A Potential Gamechanger in Beating Antimicrobial Resistance

The COVID pandemic has revealed just how delicate our public health is in terms of overcoming infectious diseases and antimicrobial resistance. Over the last decade small proteins known as antimicrobial peptides (AMPs) have delivered promising results in helping anti-infectives overcome increasing antibiotic-resistance problems but have proven difficult to commercially produce.

Now, a radical research project involving experts from the University of Huddersfield aims to develop a new method for the commercial production of AMPs which if successful will open up a whole new range of opportunities for the use of bio-active peptides.

Titled RADOV or ‘RADiation harvesting of bioactive peptides from egg prOteins and their integration in adVanced functional products’, the four-year project features an international consortium of partners and has been awarded €2million from the European Union’s Euratom Research and Training Program (EURATOM) Horizon Europe to carry out the necessary research.

Heading the team is professor Robert Edgecock from the University’s School of Computing and Engineering.
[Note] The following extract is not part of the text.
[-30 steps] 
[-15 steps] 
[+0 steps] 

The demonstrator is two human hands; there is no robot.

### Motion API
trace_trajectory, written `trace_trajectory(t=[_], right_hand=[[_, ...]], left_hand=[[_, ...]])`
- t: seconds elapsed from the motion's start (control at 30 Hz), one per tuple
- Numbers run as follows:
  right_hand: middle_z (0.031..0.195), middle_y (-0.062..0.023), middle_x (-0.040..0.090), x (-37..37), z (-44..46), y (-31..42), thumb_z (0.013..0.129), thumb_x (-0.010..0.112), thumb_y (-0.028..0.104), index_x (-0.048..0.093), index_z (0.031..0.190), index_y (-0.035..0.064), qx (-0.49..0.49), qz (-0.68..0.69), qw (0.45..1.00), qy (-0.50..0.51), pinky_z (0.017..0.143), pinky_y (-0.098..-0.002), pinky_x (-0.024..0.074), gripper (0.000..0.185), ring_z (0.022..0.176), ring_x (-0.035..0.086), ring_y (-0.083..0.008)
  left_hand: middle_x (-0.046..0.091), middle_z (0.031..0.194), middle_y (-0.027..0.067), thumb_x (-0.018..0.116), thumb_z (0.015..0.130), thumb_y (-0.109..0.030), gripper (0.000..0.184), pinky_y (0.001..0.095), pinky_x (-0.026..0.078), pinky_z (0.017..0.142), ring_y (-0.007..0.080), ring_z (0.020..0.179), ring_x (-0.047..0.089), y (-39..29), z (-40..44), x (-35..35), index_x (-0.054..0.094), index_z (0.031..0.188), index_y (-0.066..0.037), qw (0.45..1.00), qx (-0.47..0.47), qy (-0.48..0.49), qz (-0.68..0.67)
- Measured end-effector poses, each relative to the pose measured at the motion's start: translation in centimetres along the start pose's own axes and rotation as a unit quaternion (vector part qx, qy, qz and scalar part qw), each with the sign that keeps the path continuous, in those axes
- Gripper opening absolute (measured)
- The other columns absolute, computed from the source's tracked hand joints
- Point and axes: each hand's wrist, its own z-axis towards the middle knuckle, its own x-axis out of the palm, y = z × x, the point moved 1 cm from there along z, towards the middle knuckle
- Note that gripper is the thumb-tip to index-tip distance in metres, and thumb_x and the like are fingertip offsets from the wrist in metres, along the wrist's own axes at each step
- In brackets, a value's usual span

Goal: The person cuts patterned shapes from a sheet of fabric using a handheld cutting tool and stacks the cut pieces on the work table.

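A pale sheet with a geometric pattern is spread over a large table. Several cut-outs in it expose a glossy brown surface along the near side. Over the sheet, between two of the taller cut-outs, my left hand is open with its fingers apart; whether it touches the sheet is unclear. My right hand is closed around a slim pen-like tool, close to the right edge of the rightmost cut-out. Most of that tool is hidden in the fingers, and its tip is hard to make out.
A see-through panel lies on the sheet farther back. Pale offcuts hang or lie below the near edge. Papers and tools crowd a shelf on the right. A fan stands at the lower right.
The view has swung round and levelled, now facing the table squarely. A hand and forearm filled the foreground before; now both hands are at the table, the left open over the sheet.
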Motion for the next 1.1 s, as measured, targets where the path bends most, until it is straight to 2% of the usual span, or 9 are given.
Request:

He revealed why AMPs have aroused great interest as potential next-generation antibiotics and how because long-term chemotherapy in cancer patients can lead to resistance to conventional cancer treatments and a susceptibility to pathogenic infection, due to AMPs' antibacterial and anticancer properties, they could also become a new treatment option for cancer patients.

“Antimicrobial peptides (AMPs) are small proteins present in different lifeforms in nature, or that result from enzymatic digestion of proteins, which provides these lifeforms with a natural defence against microbial infections,” he said.

“In addition to the more specific antibacterial and anti-viral actions, they have shown immune-modulatory activities, antifungal actions, anti-inflammatory properties and even possess the ability to disintegrate cancerous cell membranes,” he added.

What makes AMPs viable and important alternative antimicrobial agents, explained Professor Edgecock, is the fact that the development of resistance by the microbes against the AMPs is relatively slow or delayed compared to that against conventional antibiotics.

“However, despite their promise,” he said, “very few of the AMPs have been commercialised so far, mainly due to technical difficulties in their manufacture.”

To begin with, the researchers will use beams of electrons to synthesise the AMPs from egg proteins, and the results acquired regarding the peptide structure, irradiation conditions, and related bioactivity properties will become a vital output of the project.

The researchers will then use electron beam irradiation to further integrate the AMPs into two new products, peptide-laden antimicrobial/antioxidant hydrogel wound dressings and peptide-grafted active plastic foils for food packaging. This will effectively demonstrate the potential of the technique and the benefit of the antimicrobial properties of egg-derived bioactive peptides manufactured by radiation-induced fragmentation.